“I’m so sorry,” Gam says to me one night.
“Why?”
“I’m sorry I’m a pain in the ass.”
“You are not a pain in the ass.”
She’s quiet for a moment–then hangs her head and sighs. “I have cancer.”
——
The statement stops me in my pajama-putting tracks. She’s never actually come out and said that to me before. It’s always “this thing,” “this disease,” or “this silly thing that I’ve got”–as if not speaking it into existence would somehow make it all go away. I guess having someone dress and change you drives certain points home.

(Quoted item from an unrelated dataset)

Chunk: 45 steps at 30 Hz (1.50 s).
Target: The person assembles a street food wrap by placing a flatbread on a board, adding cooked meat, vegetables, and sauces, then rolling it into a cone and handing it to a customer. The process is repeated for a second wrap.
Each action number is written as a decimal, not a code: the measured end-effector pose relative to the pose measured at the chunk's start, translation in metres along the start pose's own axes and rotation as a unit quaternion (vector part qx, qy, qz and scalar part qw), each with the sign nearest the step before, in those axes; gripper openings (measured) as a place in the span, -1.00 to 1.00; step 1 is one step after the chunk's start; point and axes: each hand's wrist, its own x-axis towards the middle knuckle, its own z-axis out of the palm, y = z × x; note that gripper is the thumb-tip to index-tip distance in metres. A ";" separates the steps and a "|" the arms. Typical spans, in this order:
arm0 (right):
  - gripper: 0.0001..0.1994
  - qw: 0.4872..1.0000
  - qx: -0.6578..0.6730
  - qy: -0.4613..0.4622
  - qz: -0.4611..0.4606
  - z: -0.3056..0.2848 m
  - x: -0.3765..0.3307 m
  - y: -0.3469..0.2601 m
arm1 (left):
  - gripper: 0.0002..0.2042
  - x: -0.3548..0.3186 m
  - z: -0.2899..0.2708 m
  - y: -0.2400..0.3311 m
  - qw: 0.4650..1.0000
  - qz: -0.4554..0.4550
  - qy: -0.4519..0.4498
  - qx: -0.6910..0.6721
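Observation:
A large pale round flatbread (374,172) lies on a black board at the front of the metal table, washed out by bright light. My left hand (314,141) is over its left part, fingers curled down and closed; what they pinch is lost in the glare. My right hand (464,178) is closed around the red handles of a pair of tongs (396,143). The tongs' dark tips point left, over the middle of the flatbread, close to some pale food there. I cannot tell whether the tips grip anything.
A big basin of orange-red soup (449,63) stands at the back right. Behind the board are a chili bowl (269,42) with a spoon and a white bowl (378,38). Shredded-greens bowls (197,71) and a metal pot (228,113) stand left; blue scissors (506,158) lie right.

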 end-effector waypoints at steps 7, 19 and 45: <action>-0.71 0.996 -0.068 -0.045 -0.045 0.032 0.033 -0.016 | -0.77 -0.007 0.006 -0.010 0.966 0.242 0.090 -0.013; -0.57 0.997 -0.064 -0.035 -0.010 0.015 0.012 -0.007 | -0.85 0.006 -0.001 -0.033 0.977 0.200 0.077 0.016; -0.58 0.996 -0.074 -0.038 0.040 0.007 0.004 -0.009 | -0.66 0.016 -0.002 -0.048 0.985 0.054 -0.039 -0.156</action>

How do you even respond to that?
So I take her face in my hands and say, “Hey friend? I am so glad I get to be here with you and help you. It’s like a Christmas present.”
She gives me the Gam look. The “you are full of it and I’m going to smack you” look.
I laugh a little. And offer the only piece of wisdom I had in my back pocket.
“You know what my friends say, Gam?”
“No.”
“Cancer’s a bitch.”
Her whole face perks up–like she’s received sort of divine, life-changing revelation.
“Yeah . . .” she nods. “Cancer is a bitch!”
She’s got a smile on her face now. I feel like I’ve done my good deed for the day.
“You should say it again,” I suggest. And she does–in every way possible.
“Cancer’s a bitch.”
“Cancer’s a bitch.”
“Cancer is. A. Bitch.”
And finally, with a triumphant fist in the air–“Cancer is a GREAT BIG BITCH!”
She looks up at me for approval. And there, sitting on the side of the bed, shouting profanities to the universe with my grandma, there’s plenty to go around.